Aaron Brenner: Very much. Thank you. One other thing, has your headcount changed at all? Are you adding more people to do these studies?

Tom Trotter: Well, we’ve actually fortunately run pretty lean operations here. We have approximately 40 employees. We had approximately 30 before the CBI deal, now we have about 40, and we really believe that we have the core group we pretty much need for the next year. We’ll probably be

 


 

adding just a couple of people in the clinical area, perhaps in the research area. But just a very minor addition to our headcount we believe for 2005.

Aaron Brenner: Terrific. Okay, thanks very much.

Tom Trotter: Okay, thank you.

Operator: There are no further questions at this time. I would like to turn the floor over to Tom Trotter for any further or closing comments.

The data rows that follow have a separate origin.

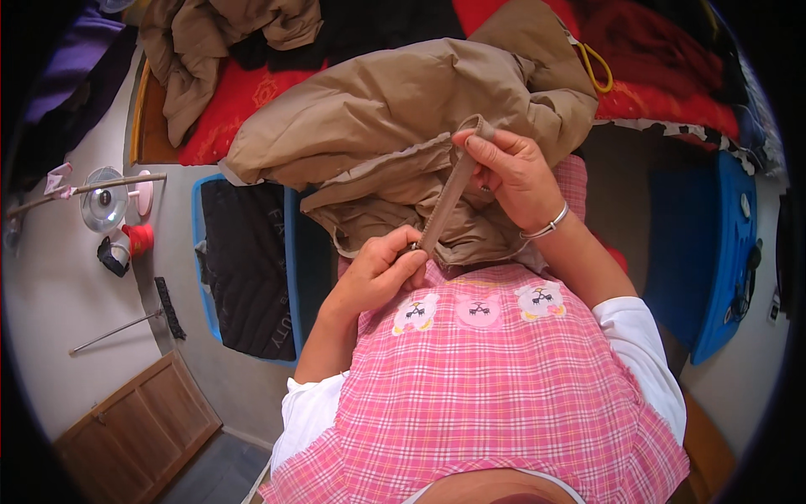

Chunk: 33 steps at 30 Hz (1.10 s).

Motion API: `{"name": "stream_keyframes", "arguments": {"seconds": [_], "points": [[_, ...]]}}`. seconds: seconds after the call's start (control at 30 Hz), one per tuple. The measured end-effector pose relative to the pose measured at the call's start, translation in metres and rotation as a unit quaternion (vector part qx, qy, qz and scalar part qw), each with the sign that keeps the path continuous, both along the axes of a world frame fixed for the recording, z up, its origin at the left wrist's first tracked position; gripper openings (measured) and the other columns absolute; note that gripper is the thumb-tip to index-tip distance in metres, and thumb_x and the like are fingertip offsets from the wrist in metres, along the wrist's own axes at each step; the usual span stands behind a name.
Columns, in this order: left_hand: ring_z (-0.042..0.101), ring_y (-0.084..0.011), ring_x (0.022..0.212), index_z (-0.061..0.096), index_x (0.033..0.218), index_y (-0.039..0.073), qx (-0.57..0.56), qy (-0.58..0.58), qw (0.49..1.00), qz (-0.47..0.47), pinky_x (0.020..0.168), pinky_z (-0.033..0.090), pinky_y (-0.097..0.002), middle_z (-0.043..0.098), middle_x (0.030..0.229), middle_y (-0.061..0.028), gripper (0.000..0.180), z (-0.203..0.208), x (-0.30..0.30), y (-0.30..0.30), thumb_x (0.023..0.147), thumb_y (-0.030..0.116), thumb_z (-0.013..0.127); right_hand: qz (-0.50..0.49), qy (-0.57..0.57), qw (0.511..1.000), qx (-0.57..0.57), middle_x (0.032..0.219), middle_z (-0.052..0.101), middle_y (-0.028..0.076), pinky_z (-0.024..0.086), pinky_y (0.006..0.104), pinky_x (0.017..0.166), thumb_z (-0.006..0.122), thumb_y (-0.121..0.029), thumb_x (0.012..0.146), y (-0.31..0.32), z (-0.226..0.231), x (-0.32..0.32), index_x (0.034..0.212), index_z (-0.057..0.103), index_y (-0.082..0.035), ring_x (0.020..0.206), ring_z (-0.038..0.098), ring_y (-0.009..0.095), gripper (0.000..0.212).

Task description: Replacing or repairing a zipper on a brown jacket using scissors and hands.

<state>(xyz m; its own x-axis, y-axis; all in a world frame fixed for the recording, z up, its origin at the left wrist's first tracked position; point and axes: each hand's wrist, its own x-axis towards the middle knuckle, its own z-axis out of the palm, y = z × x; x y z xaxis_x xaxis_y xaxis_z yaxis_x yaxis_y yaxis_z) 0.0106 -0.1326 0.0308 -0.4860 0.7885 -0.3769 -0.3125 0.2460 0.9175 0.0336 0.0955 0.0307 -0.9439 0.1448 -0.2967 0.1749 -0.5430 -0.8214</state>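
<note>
A tan padded jacket [395, 101] lies bunched in front of me, spilling from the red-covered surface toward my lap. A zipper strip [451, 199] with a brown tape is stretched slantwise between my hands. Its lower end, with what looks like a small metal slider, is pinched between the thumb and fingers of my left hand [384, 267]. Higher up and to the right, my right hand [514, 172] grips the upper part, where the tape loops over the fingers. A silver bangle [550, 223] circles my right wrist. The jacket's lower folds lie beneath both hands.
To the left stands a blue bin [291, 252] holding dark quilted cloth [243, 260]. A blue plastic table [714, 260] is on the right. A fan [105, 200] and a wooden door [138, 424] are farther left. A yellow cord loop [606, 71] lies beside the jacket.
</note>
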Motion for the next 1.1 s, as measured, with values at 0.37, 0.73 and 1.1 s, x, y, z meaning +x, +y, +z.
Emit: {"name": "stream_keyframes", "arguments": {"seconds": [0.37,0.73,1.1], "points": [[0.05,-0.0064,0.064,0.054,0.099,-0.001,-0.043,0.067,0.995,-0.066,0.059,0.041,-0.0207,0.058,0.073,-0.002,0.016,-0.009,-0.001,-0.002,0.088,0.01,0.051,-0.096,0.053,0.993,0.032,0.072,0.056,-0.004,0.042,0.0159,0.054,0.06,-0.02,0.087,0.032,0.006,0.0,0.097,0.066,-0.003,0.059,0.05,0.002,0.02],[0.051,-0.0061,0.074,0.046,0.121,-0.001,0.078,-0.035,0.996,0.03,0.067,0.041,-0.0202,0.054,0.082,-0.0001,0.033,-0.011,-0.005,0.05,0.091,0.012,0.052,-0.044,0.04,0.998,-0.015,0.076,0.059,-0.005,0.043,0.0159,0.055,0.058,-0.022,0.089,0.028,0.003,0.006,0.102,0.064,-0.004,0.062,0.052,0.002,0.024],[0.044,-0.0037,0.057,0.055,0.097,0.004,0.122,-0.078,0.98,0.136,0.052,0.034,-0.0176,0.052,0.067,0.0014,0.011,-0.017,-0.001,0.054,0.091,0.013,0.052,0.144,0.025,0.977,0.155,0.076,0.06,-0.001,0.042,0.0185,0.057,0.059,-0.02,0.087,0.016,0.001,0.023,0.097,0.064,-0.001,0.067,0.052,0.003,0.022]]}}
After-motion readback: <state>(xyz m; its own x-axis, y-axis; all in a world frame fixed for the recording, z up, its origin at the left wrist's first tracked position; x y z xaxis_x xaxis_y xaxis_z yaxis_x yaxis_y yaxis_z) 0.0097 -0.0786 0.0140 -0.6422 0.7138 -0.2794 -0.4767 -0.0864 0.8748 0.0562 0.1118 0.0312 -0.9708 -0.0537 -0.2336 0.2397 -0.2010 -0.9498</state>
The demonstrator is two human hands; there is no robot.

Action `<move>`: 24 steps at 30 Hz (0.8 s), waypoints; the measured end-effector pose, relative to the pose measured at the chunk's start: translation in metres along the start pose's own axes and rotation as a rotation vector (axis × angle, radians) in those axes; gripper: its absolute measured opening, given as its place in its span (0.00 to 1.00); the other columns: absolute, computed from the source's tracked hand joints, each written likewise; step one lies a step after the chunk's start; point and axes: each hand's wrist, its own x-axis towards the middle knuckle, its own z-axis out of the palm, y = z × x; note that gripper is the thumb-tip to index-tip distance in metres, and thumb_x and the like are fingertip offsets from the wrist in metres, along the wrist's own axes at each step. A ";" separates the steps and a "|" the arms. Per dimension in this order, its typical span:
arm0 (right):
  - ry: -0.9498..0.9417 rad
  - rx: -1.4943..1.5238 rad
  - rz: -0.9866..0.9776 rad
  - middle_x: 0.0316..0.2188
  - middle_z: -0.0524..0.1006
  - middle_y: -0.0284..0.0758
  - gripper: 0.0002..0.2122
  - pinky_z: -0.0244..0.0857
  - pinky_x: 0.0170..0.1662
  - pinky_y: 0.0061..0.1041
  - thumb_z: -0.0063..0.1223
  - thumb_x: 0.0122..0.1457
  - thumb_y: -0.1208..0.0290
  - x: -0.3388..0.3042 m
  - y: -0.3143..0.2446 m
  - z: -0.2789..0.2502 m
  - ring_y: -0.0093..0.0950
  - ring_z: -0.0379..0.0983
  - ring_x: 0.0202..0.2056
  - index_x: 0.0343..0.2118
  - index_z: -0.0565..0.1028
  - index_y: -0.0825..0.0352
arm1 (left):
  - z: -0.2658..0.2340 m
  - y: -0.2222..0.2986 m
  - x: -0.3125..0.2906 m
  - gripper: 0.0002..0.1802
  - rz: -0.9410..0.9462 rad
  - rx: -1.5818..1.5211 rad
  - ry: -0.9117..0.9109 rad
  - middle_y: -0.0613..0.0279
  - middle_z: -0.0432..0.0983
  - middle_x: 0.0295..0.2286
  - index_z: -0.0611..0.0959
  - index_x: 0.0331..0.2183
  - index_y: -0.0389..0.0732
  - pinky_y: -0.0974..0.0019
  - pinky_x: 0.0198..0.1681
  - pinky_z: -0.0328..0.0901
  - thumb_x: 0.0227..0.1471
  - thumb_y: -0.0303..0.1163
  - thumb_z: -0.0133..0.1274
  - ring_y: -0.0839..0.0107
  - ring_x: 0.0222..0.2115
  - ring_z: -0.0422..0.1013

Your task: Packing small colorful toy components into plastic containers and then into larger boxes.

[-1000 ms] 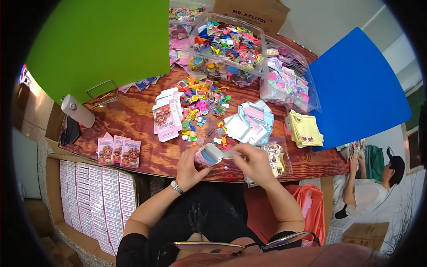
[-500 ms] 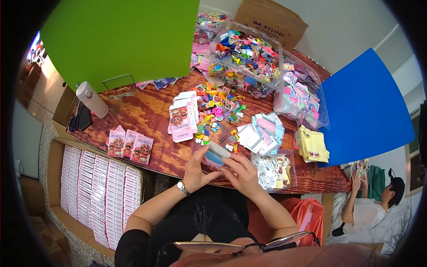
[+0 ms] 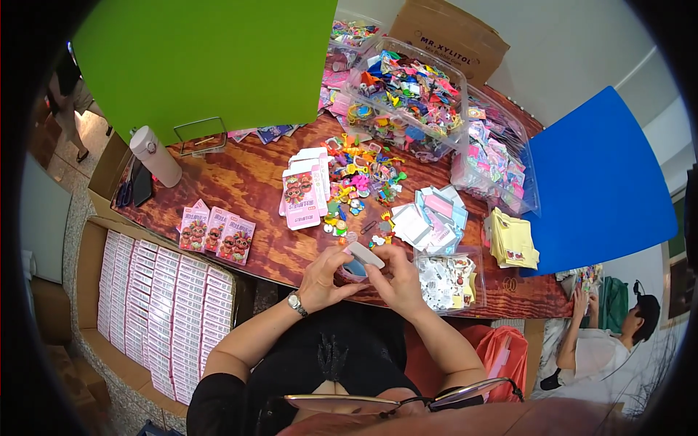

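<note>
Near the table's front edge, a small pink cardboard box stands between my hands with its end facing up. My left hand is closed around its left side. The fingers and thumb of my right hand pinch the whitish end flap at the top. Bluish surface shows inside the box below the flap; anything deeper is hidden. Just beyond lie a heap of small colourful plastic toys and a stack of flattened pink boxes. Right of these are loose pale cards.
By my right hand, a clear tray holds sticker-like pieces; yellow packets lie beyond. Pink boxes lie left, above a carton of packed boxes. Clear bins, a bottle and a green panel stand behind. Another person works right.
My right fingers have moved up onto the box's flap, which now tilts over the opening. The view has shifted slightly. A person's legs have appeared at the far left.
</note>
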 end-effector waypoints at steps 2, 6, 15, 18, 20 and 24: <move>-0.111 -0.135 0.008 0.39 0.79 0.37 0.08 0.72 0.33 0.21 0.60 0.57 0.80 0.003 -0.003 -0.005 0.25 0.79 0.34 0.40 0.75 0.69 | 0.000 0.000 -0.001 0.45 0.003 0.013 -0.006 0.48 0.73 0.45 0.65 0.52 0.46 0.53 0.45 0.72 0.36 0.33 0.76 0.51 0.43 0.75; -0.120 -0.304 -0.354 0.40 0.79 0.38 0.09 0.73 0.33 0.24 0.60 0.56 0.81 0.006 0.001 -0.006 0.29 0.79 0.38 0.40 0.77 0.69 | 0.000 0.001 -0.004 0.48 -0.018 0.052 0.001 0.48 0.73 0.46 0.63 0.55 0.44 0.55 0.46 0.72 0.37 0.35 0.76 0.52 0.44 0.75; -0.219 -0.144 -0.158 0.39 0.80 0.38 0.10 0.74 0.36 0.25 0.60 0.57 0.79 0.012 -0.021 -0.008 0.31 0.79 0.39 0.42 0.79 0.69 | -0.001 0.004 -0.013 0.56 -0.180 0.046 -0.032 0.45 0.70 0.51 0.57 0.61 0.39 0.56 0.51 0.71 0.39 0.38 0.75 0.52 0.50 0.74; -0.211 -0.147 0.003 0.36 0.81 0.39 0.09 0.74 0.37 0.25 0.60 0.58 0.77 0.014 -0.029 -0.005 0.29 0.80 0.36 0.42 0.80 0.69 | -0.005 0.007 -0.011 0.56 -0.210 0.057 -0.036 0.44 0.71 0.50 0.57 0.61 0.38 0.56 0.51 0.71 0.39 0.38 0.75 0.52 0.50 0.74; -0.171 -0.140 0.022 0.35 0.80 0.39 0.08 0.74 0.37 0.25 0.60 0.59 0.75 0.014 -0.026 -0.002 0.29 0.80 0.34 0.41 0.80 0.69 | -0.004 0.007 -0.011 0.55 -0.241 0.048 -0.043 0.44 0.71 0.50 0.58 0.61 0.37 0.56 0.51 0.71 0.39 0.38 0.75 0.52 0.50 0.74; -0.140 -0.271 -0.009 0.35 0.80 0.39 0.08 0.75 0.36 0.27 0.61 0.58 0.77 0.011 -0.025 0.005 0.30 0.80 0.33 0.41 0.81 0.69 | -0.007 0.013 -0.008 0.54 -0.271 0.061 -0.075 0.42 0.71 0.52 0.61 0.61 0.34 0.56 0.52 0.70 0.39 0.38 0.74 0.51 0.52 0.73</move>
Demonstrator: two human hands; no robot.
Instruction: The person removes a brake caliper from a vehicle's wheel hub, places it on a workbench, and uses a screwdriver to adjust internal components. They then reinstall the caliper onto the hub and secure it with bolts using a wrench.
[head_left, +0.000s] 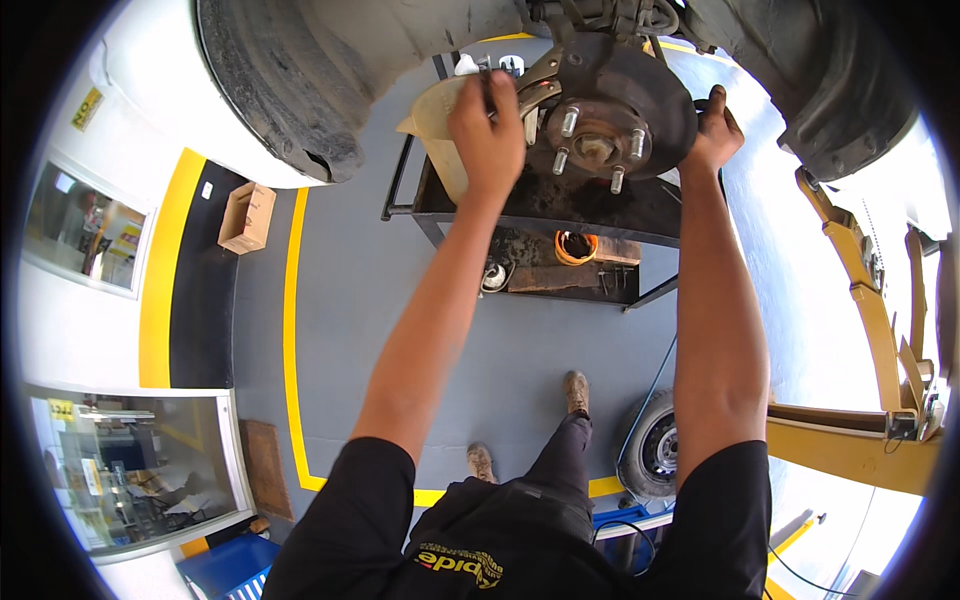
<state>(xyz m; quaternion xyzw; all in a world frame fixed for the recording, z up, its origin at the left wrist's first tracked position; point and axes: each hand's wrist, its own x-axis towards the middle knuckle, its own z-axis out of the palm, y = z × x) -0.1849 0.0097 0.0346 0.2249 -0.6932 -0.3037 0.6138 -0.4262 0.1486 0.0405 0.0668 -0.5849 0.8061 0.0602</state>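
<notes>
Under a raised car, a wheel hub [597, 148] with several bare studs faces me, and a dark round brake plate [660, 95] spreads behind it. My left hand [487, 135] is closed round the handles of locking pliers [541, 80], whose jaws meet the plate's upper left side. My right hand [714, 132] grips the plate's right edge, thumb up, with most of its fingers hidden behind. A pale plastic container [440, 130] stands just left of my left hand.
Below the hub stands a black metal workbench [590, 225]; its lower shelf holds an orange-rimmed tub [576, 248] and tools. Wheel-arch liners [290, 80] flank the hub. A wheel [655, 445] lies by my feet, a yellow lift arm [860, 445] at right, a cardboard box [247, 217] at left.
</notes>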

Tom Trotter: Thank you Operator. To summarize then for you, and thanks again for listening. Our three key projective milestones for OrthoLogic in 2005 are completion of enrollment in patient follow-up for the phase three human clinical trial for acceleration of fracture repair, with the results on that trial expected to be available by the end of 2005. Second is completion of patient follow-up requirements in the phase one-two human clinical trial for spine fusion, with the results from that trial expected to be available next summer. And finally, initiation of a first human clinical trial for cartilage defect repair.

     Thank you all for joining us on today’s conference call. We continue to be very optimistic about the future of the Chrysalin product platform. Have a good day.

Operator: Thank you. This does conclude today’s teleconference. You may now disconnect your lines, and have a wonderful day.